The officials said the United States was already working closely with European leaders to coordinate those efforts, and called Monday’s conference a welcome step to encourage more funding. But they declined to say why American officials did not participate.
Instead, they highlighted the money the U.S. government has already spent on vaccine research and development, including $2.6 billion through the Biomedical Advanced Research and Development Authority, an arm of the Health and Human Services Department.
Jim Richardson, the State Department’s director of foreign assistance, said American companies had also provided $7 billion so far toward a coronavirus vaccine and treatment.
“The United States is riding to the sounds of the gun, boldly heading into the fight to stop this pandemic,” Mr. Richardson said on Monday morning. “Retreat is simply not an option.”
Also participating in Monday’s European fund-raiser were key American allies like Saudi Arabia and the United Kingdom, as well as Canada and Mexico.
“We will not be safe until we can share it with the rest of the world,” said Prime Minister Justin Trudeau of Canada, referring to a vaccine.
The biggest contributors were the European Union and Norway, with each pledging one billion euros, or $1.1 billion.
The fund-raiser included people and organizations that have come into friction with Mr. Trump and his administration over his handling of the pandemic, including the World Health Organization and its director-general, Tedros Adhanom Ghebreyesus, and Melinda Gates, a co-founder with her husband, Bill, of one of the world’s largest charitable foundations.
“So long as Covid-19 is somewhere, Covid-19 can spread anywhere,” Mrs.

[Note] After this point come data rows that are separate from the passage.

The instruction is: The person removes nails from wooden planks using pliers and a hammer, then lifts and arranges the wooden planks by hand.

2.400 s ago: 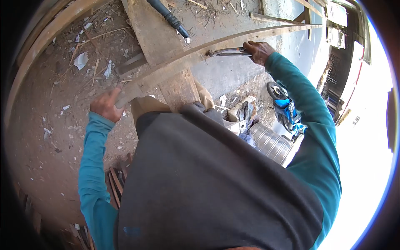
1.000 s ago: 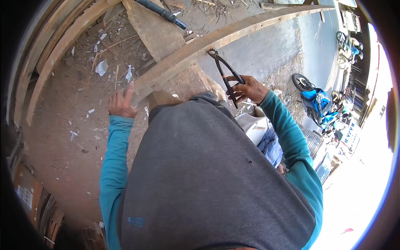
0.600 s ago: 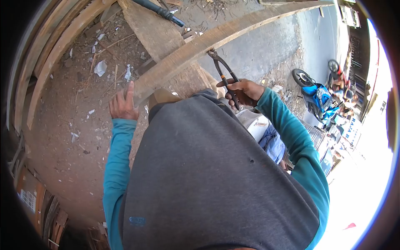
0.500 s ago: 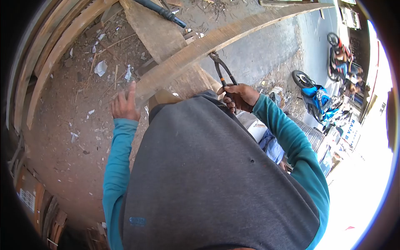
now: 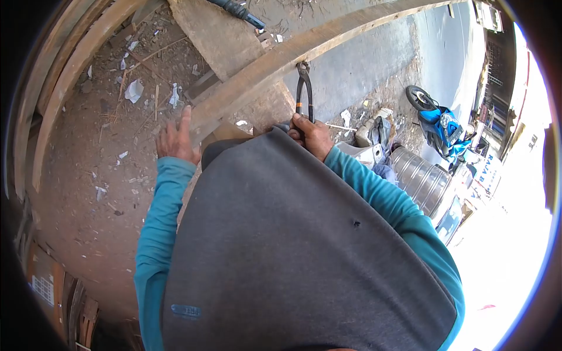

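We have the curved wooden board [image 5: 252, 88] lying across a wide plank [image 5: 216, 35], its left end near us and the rest sweeping away to the far right. Our right hand [image 5: 317, 139] is closed round the handles of the pincers [image 5: 303, 71], and their head meets the near edge of the board. Our left hand [image 5: 175, 140] has its fingers spread at the board's left end, the forefinger seemingly against it; that grip is open.

As for progress, the board is laid across its support and the pincers are set at its edge. We see nothing pulled free or cut off in their jaws, so the work at that spot looks unfinished. What the jaws bite on is too small for us to tell.

More curved timbers [image 5: 64, 88] stand to the left, a black tubular tool [image 5: 237, 9] lies on the far side, and a blue motorcycle [image 5: 448, 126] and a metal drum [image 5: 418, 178] are off to the right.
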`<action>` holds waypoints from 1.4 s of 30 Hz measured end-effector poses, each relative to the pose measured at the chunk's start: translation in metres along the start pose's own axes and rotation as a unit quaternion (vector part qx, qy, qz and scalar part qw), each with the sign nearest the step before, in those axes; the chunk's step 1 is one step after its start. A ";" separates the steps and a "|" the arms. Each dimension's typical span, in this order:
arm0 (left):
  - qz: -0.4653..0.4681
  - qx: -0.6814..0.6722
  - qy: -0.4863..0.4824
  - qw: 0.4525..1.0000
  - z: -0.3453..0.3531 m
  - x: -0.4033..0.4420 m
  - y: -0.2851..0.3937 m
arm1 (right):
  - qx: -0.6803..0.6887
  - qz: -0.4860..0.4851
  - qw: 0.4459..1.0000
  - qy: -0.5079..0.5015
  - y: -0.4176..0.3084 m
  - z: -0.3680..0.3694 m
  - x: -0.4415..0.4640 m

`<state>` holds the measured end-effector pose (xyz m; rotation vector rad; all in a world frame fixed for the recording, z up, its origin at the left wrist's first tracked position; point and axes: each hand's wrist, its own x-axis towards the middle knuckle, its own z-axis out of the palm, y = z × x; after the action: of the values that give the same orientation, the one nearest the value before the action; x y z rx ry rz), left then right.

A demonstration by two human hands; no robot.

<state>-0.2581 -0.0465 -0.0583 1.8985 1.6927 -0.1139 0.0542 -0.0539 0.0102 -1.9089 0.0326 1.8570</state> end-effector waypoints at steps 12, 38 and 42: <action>-0.004 -0.007 -0.010 1.000 0.004 0.004 -0.003 | 0.227 -0.081 0.965 0.100 0.044 0.094 0.041; 0.012 0.029 0.052 0.998 0.013 -0.002 0.000 | -0.147 0.036 0.957 -0.250 -0.102 -0.105 0.008; 0.021 0.024 0.063 0.998 0.014 -0.001 0.000 | -0.117 0.026 0.960 -0.252 -0.092 -0.109 0.005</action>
<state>-0.2543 -0.0541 -0.0694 2.0126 1.7453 -0.0185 0.1878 -0.0083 0.0306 -1.5240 -0.3178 2.4199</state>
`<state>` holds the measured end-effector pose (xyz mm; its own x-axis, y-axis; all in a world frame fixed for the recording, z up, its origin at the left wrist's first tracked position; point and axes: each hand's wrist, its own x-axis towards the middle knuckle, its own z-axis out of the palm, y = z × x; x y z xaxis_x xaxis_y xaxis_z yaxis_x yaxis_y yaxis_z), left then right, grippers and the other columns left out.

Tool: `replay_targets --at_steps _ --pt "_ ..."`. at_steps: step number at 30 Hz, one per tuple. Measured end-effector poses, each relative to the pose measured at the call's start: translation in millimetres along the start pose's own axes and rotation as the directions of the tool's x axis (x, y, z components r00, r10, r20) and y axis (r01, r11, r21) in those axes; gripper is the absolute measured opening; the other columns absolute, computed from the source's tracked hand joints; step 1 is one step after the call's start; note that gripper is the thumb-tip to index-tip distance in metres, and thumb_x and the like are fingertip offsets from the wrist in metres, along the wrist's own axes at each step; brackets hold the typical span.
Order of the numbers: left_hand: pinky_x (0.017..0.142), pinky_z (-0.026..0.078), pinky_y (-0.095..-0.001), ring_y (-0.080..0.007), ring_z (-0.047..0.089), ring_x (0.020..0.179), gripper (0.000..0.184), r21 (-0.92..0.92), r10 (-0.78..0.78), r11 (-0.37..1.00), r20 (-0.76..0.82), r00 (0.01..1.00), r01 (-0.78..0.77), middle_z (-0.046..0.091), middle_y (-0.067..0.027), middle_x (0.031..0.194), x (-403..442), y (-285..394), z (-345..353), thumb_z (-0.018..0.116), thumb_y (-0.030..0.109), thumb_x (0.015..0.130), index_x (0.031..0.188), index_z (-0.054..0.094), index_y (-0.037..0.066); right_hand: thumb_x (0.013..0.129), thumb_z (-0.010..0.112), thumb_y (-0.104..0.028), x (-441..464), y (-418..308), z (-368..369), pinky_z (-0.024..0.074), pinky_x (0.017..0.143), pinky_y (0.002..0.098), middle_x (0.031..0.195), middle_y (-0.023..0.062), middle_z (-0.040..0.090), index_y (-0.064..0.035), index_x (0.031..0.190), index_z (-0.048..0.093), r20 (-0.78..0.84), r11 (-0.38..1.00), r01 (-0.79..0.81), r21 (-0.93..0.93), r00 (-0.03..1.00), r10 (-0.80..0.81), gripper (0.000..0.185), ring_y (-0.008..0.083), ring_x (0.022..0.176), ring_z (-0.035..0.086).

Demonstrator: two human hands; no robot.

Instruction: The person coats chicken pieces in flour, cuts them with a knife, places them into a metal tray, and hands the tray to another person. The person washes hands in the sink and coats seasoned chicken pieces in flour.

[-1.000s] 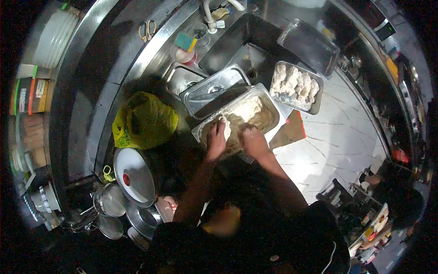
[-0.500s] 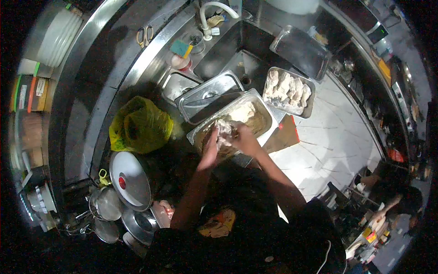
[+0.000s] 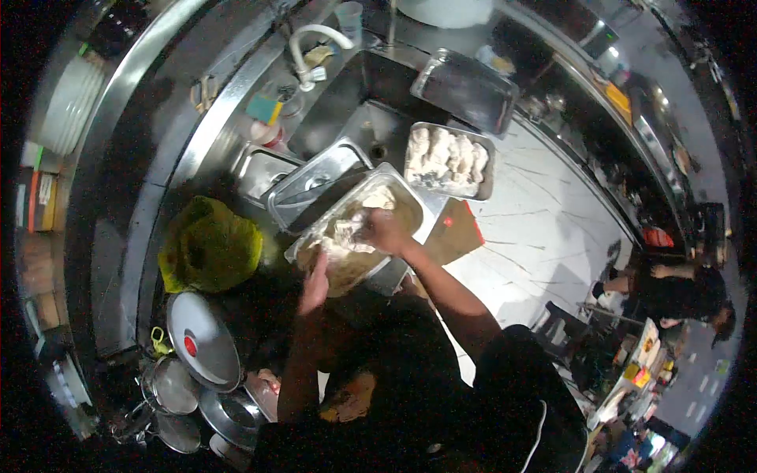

Gates said.
“The pandemic won’t end until people everywhere can be immunized against it, until everyone can benefit from the world’s science, regardless of where they live,” she said. The Bill & Melinda Gates Foundation will contribute $100 million to research for a vaccine.
Last month, the Trump administration announced it was freezing U.S. contributions to the World Health Organization.
“The United States is led by a president who embodies the U.S.’s most basic instincts — sovereignty above all,” said Robert Niblett, director of the London-based think tank Chatham House. “Any international cooperation he engages in needs to be very firmly in the interest of the United States.”
Chancellor Angela Merkel of Germany, who has received Mr. Trump’s indirect praise for her handling of the pandemic, pledged €525 million, or $573 million.
“I am very happy to represent Germany at this conference today, because it sends a signal of hope in such difficult times for many countries and shows us that the pandemic is a global challenge and, consequently, we can only defeat it globally,” Ms. Merkel said.
For all the talk of global unity Monday, many of the countries that pledged funds took unilateral action to contain the virus early on in the outbreak.
Germany, for example, came under heavy criticism in March for attempting to cap the amount of protective equipment its manufacturers could export just as Italian and Spanish hospitals were desperately short of masks and gloves.
And the United States was not the world’s only major power to be absent. Russia, too, did not participate.
China, where the virus originated, was represented by its ambassador to the European Union and made no financial pledge.
Speaking after the conference, where he had pledged €500 million, President Emmanuel Macron of France said of the conspicuous absence of the United States that “in no way does that hamper or slow our initiative.”
Most experts agree, he said, that a vaccine will not be available before the end of 2021.
“The American approach to the coronavirus continues to play into the narrative of the United States isolating itself,” Mr. Niblett of Chatham House said. “It also shaves off another layer of the U.S. long-term legitimacy.”
Matina Stevis-Gridneff reported from Brussels and Lara Jakes from Washington. Monika Pronczuk contributed reporting from Brussels, Melissa Eddy from Berlin and Aurelien Breeden from Paris.